Tuesday, March 31, 2009

No email to Jonathan Blow

I wanted to write an email to Jonathan Blow. The email would have been phrased something like this:
"Hi Jonathan,

I wanted to thank you for inspiring me. I first saw your talk in 2008 in Germany and the talk was awsome!
Thanks a lot for sharing your ideas with the community.

kind regards,

Bernie Schulenburg"

I decided to not send it to him (I guess he receives heaps of this kind of emails, anyway)
Instead I am going to write a bit about what his talk did to me.

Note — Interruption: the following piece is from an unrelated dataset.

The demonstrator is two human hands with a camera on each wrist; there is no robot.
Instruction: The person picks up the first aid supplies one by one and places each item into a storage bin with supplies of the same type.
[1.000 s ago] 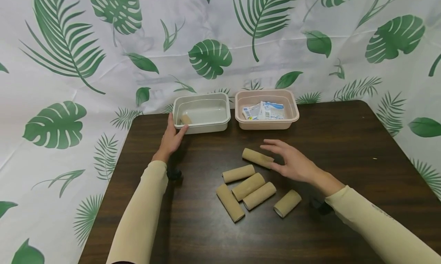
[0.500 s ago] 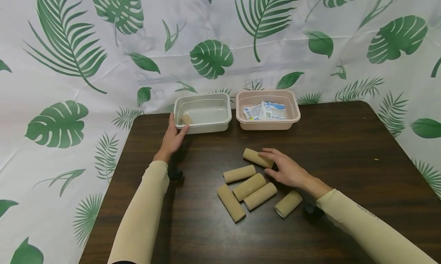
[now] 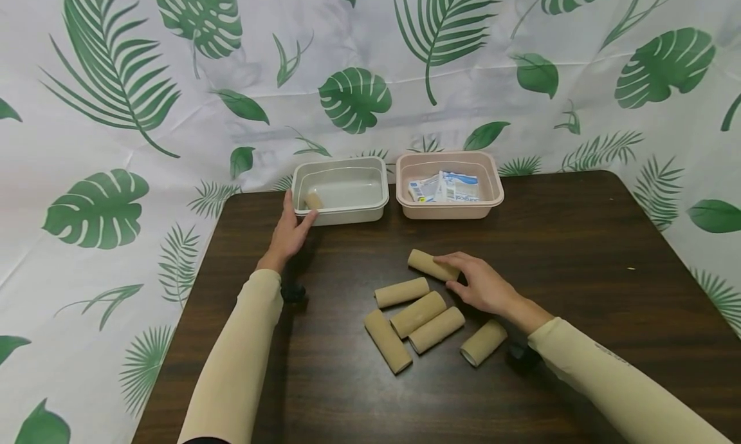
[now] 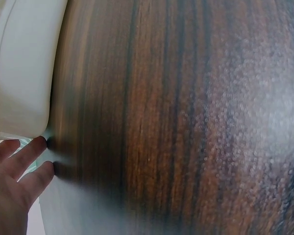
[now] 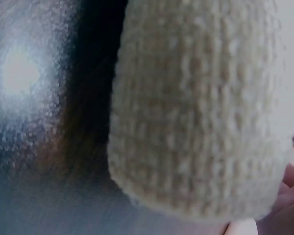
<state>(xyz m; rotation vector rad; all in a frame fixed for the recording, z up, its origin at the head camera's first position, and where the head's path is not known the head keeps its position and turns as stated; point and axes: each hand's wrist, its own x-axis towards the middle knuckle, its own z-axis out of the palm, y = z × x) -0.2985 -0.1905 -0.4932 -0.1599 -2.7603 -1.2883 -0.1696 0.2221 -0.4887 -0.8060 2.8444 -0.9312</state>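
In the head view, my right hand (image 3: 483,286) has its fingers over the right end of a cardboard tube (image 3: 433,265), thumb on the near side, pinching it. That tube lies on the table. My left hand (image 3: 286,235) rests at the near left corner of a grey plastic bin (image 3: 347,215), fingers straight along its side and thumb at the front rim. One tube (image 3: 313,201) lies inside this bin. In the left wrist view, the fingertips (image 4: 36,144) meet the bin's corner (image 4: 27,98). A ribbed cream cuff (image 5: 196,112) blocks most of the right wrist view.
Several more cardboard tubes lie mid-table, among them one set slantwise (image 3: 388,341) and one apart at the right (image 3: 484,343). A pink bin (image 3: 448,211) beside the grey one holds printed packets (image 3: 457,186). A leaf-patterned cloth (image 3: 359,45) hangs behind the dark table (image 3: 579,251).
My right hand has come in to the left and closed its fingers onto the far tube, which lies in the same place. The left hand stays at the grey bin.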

When I saw Blow give a talk last year in Germany, I didn't know anything about the existence of indie games. (Well, maybe I felt vaguely that they existed, but I didn't really know). I had never seen any games that were commercially successful and actually seemed interesting to me. Apart from really, really old games back in the 80's and early 90's, some of those were kind of interesting. All I knew was, I wanted to make video games, that didn't contain orcs, dwarves or elves or big axes and guns. Back then I wanted to make a game about an entrepreneur named The Krampus, who exploited the people of a little town, letting them work in miserable conditions in a deep fried potato chips factory. This was the setting. The people worked in the factory, and all they could ever eat was deep fried potato chips. They lived unhealthy lives and died of boring factory work and the wrong nourishment. (This idea was actually inspired by the work of The Royal Art Lodge, a canadian group of artists) How could such a game ever be commercially successful, next to stuff like Halo? I was pretty pessimistic about my future in making games.
And my 3D skills are very modest. So here was this guy saying: "I wouldn't make a 3D game, if I were you.You can make really interesting games in 2D and apart from that people actually have problems using 3D games, there are tests and it doesn't work so well."

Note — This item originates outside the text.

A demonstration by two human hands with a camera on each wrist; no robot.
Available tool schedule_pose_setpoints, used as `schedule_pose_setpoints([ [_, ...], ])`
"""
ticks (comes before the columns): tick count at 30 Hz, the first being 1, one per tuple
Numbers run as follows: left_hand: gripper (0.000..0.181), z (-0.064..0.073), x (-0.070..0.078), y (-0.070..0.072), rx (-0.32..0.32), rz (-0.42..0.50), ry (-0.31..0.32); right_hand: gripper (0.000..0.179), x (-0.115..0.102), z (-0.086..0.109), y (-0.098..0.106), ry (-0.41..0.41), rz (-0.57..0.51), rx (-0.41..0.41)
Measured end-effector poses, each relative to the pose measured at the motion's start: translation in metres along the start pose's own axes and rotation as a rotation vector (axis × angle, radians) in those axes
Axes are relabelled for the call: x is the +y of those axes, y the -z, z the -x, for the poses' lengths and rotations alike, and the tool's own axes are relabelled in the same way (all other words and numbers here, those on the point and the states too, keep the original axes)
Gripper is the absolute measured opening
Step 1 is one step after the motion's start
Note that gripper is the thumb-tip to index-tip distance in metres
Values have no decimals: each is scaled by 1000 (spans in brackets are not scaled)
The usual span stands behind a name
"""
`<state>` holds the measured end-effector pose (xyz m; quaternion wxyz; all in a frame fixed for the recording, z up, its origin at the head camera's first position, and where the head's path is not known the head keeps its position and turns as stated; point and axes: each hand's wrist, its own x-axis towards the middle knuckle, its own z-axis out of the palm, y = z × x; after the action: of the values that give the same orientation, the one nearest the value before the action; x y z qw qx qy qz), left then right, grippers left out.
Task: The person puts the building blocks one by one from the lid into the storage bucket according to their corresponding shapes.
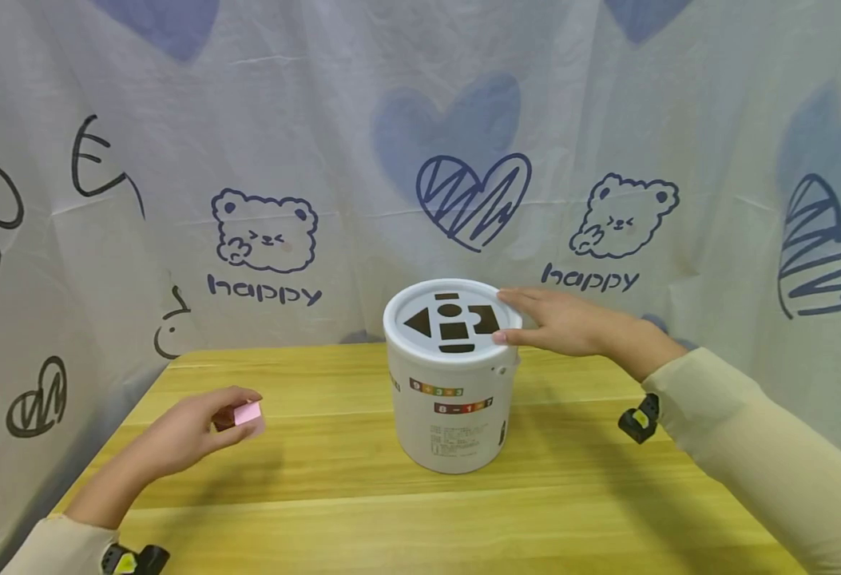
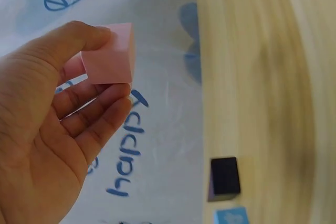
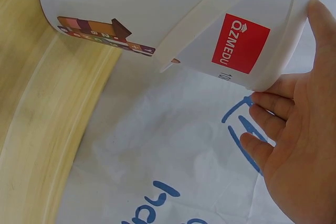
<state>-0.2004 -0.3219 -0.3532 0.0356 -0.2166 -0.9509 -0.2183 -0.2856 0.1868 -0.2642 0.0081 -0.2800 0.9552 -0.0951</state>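
On the left, my left hand (image 1: 190,431) pinches a small pink block (image 2: 109,59) between thumb and fingertips, raised above the table. A white bucket (image 1: 445,439) stands upright at the middle, its white lid (image 1: 416,302) cut with several dark shaped openings: a triangle, a circle, rectangles and others. My right hand (image 1: 567,321) rests on the right edge of this lid, thumb and fingers extended over the rim. From the right wrist, a red label (image 3: 241,43) and the bucket's pale handle (image 3: 202,17) show on its side.
A wooden table (image 1: 305,479) carries the bucket. Low in the left wrist view, a black block (image 2: 226,176) and a blue block (image 2: 231,216) lie near the table's edge. Behind hangs a pale curtain (image 1: 362,239) with hearts and bears.
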Motion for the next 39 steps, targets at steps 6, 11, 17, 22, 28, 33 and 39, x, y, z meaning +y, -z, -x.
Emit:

This is no direct quote, but the essence was pretty much that. This guy had all these (to me new) ideas about the gaming industry. He really inspired me. Right at the beginning of his talk he read out aloud the philosophy statement of a game company called Molly Rocket. This statement changed everything for me. You can read it on the Molly Rocket site right here.

After this lecture I returned home and my mind was set aflame. I started working on a game that I really cared about.